WORK INSTRUCTION: Type out the lines below exactly, from the first through the line holding "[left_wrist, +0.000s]", and include no pictures.
════════
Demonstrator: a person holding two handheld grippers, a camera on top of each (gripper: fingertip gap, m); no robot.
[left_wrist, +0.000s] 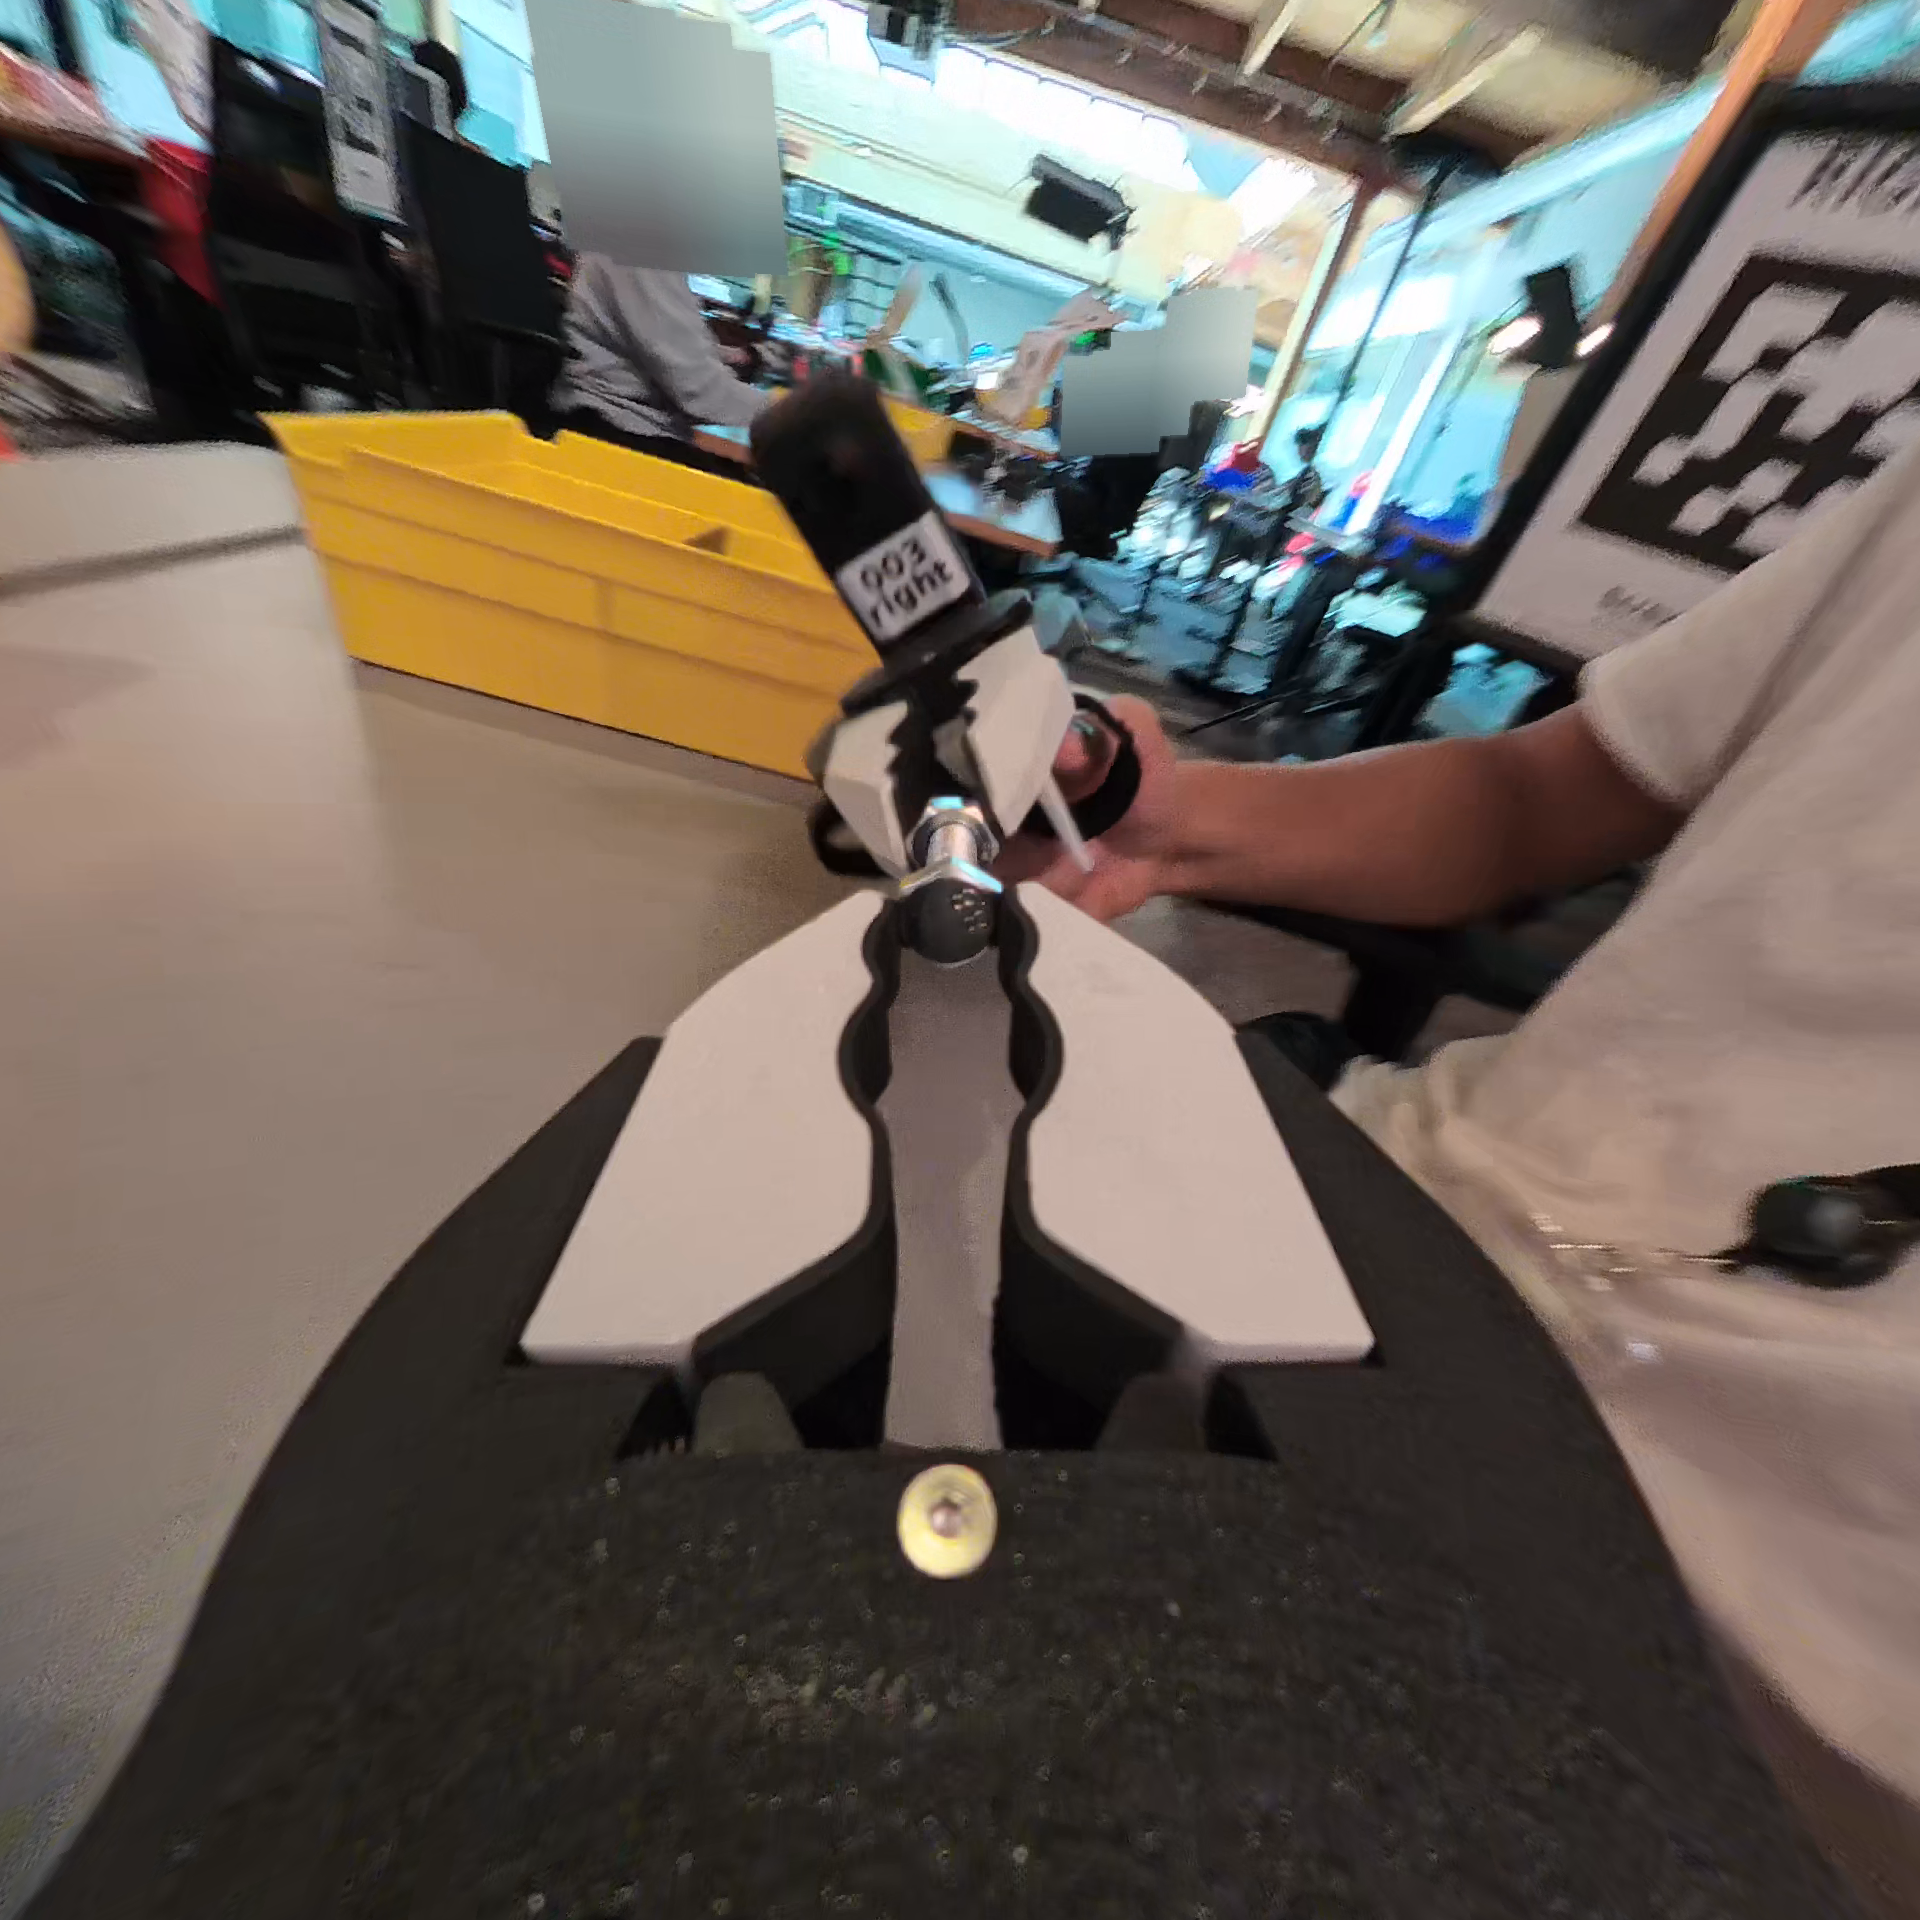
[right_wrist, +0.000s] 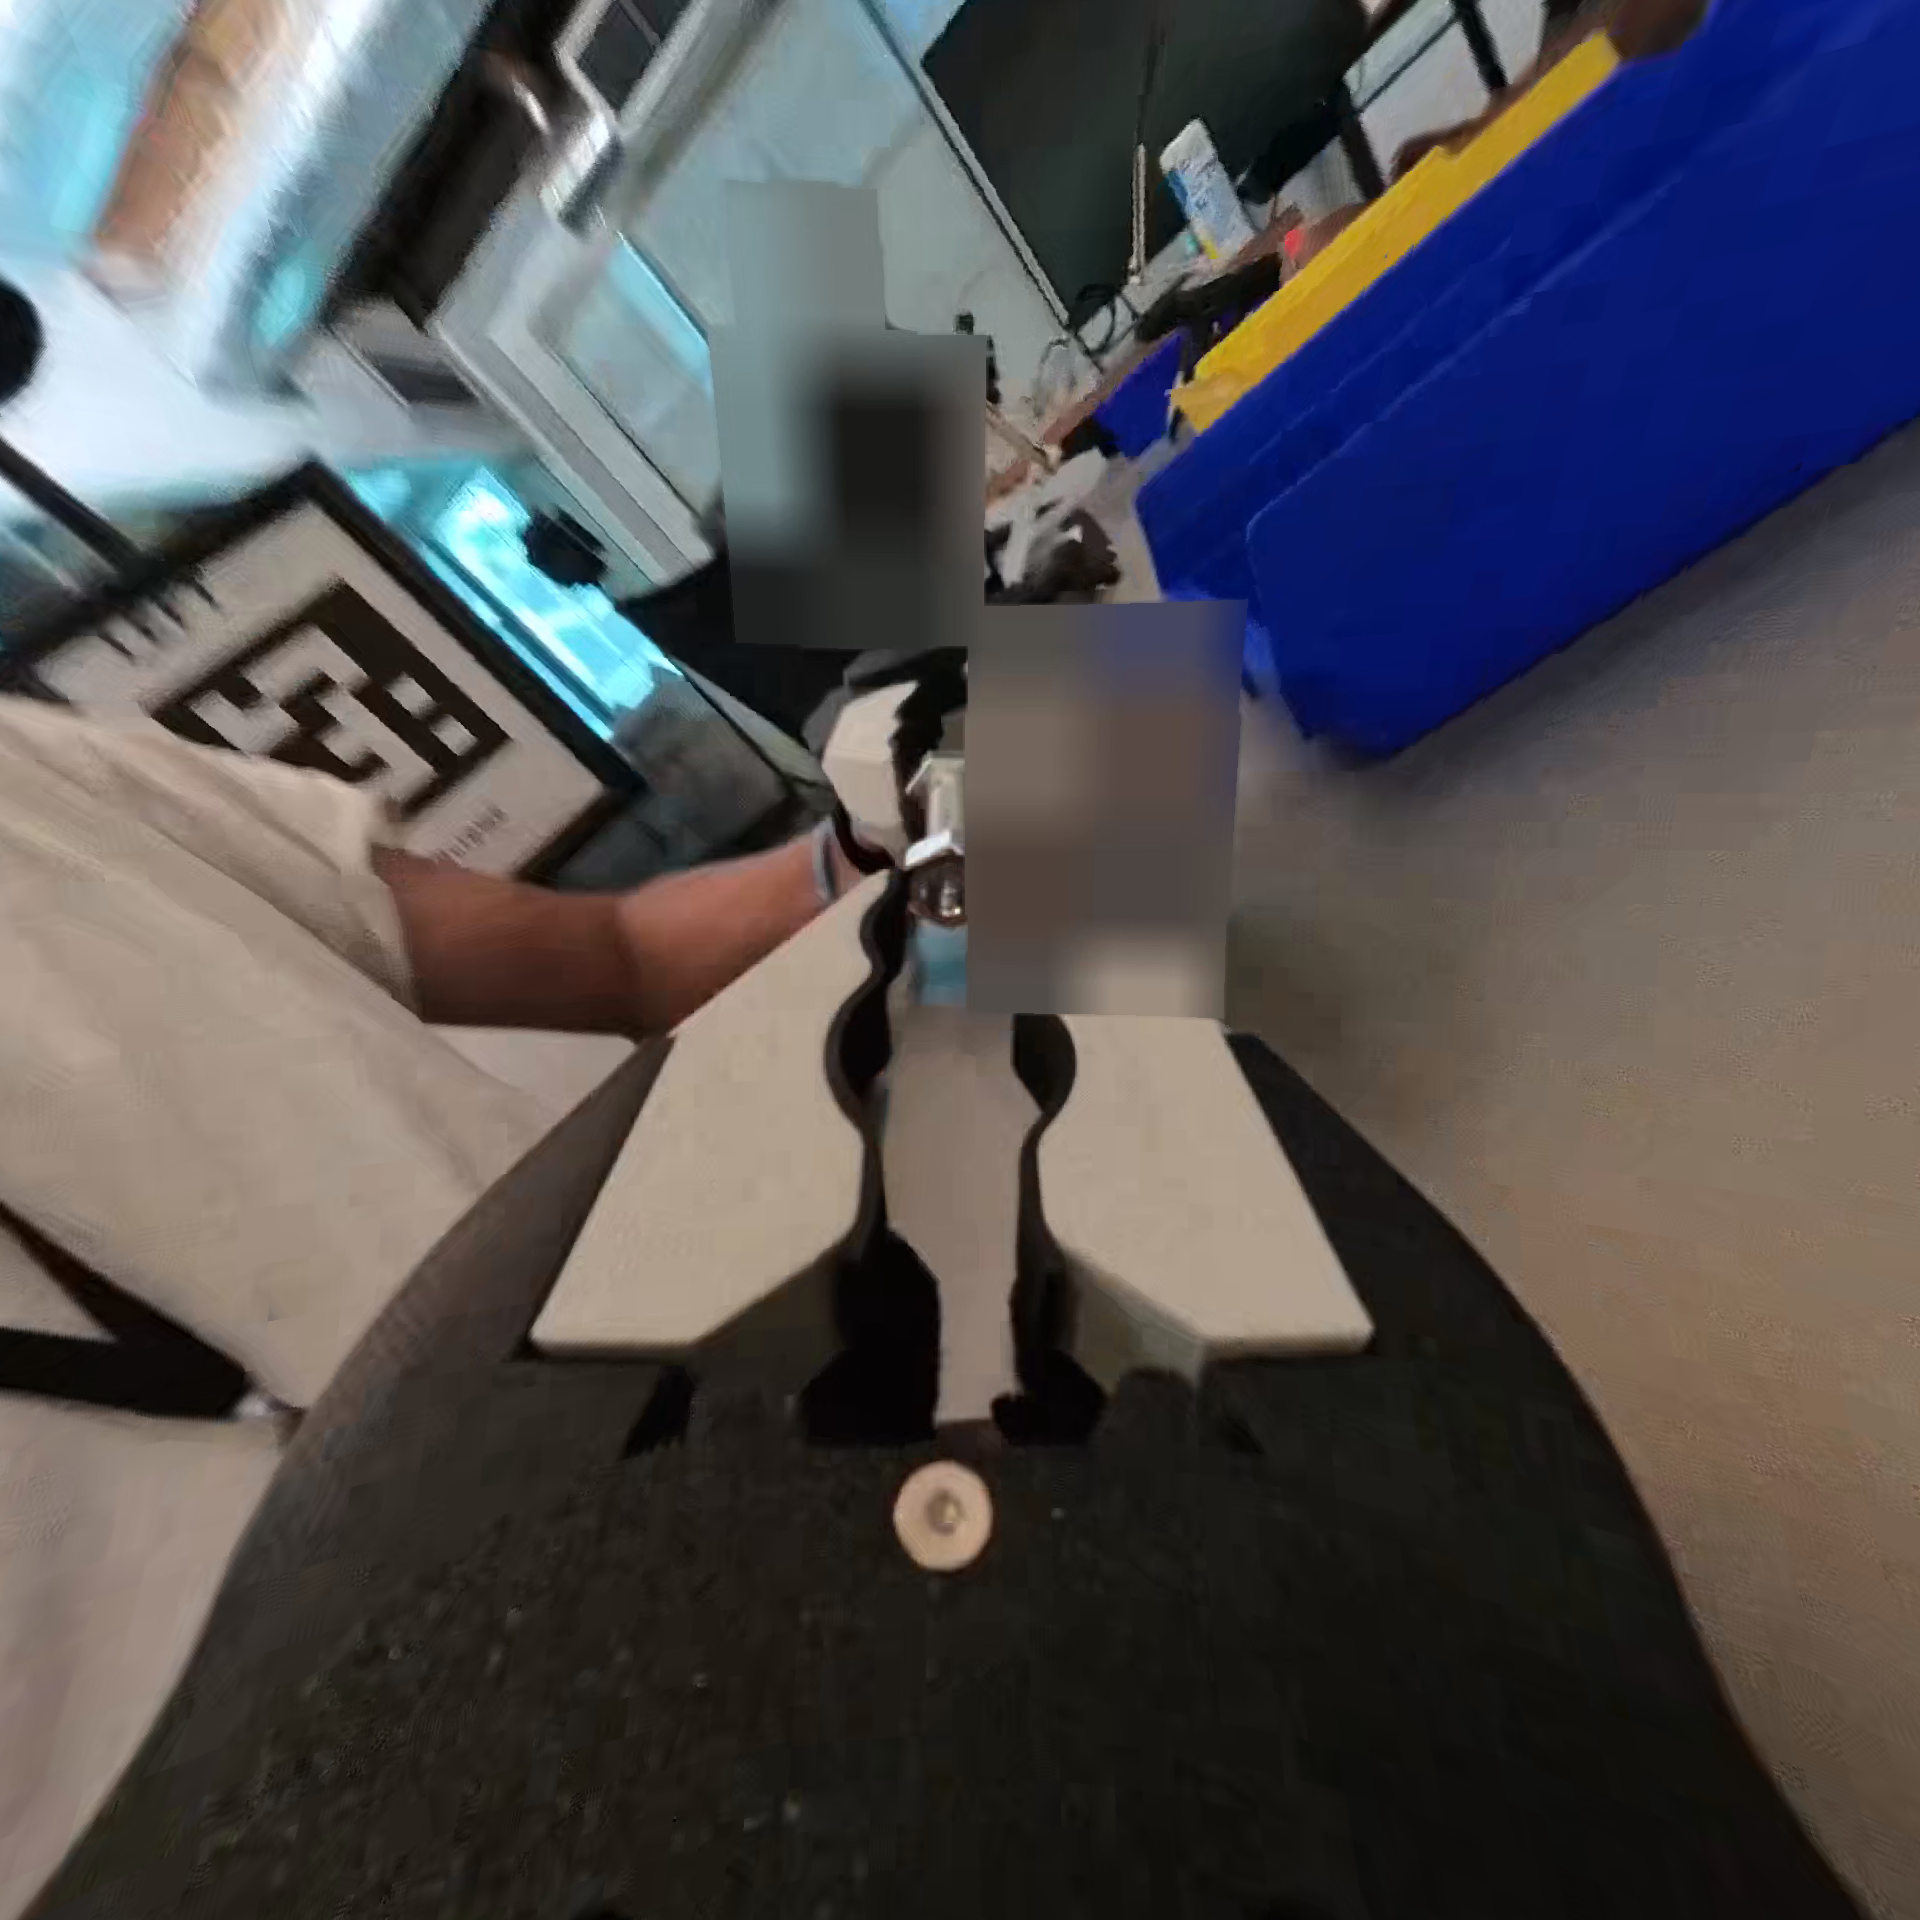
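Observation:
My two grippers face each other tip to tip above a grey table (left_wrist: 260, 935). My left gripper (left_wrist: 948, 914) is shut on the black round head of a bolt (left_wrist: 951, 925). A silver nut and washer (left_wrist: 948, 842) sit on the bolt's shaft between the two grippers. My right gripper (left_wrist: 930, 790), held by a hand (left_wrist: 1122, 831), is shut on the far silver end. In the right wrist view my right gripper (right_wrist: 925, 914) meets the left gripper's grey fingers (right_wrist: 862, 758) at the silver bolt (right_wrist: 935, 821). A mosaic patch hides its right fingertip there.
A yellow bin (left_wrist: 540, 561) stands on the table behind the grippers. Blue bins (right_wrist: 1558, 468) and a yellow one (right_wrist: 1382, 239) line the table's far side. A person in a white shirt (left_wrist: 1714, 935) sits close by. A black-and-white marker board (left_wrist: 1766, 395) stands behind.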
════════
ANSWER FOR THE TASK:
Demonstrator: a person holding two handheld grippers, a camera on top of each (gripper: fingertip gap, m); no robot.
[left_wrist, +0.000s] 

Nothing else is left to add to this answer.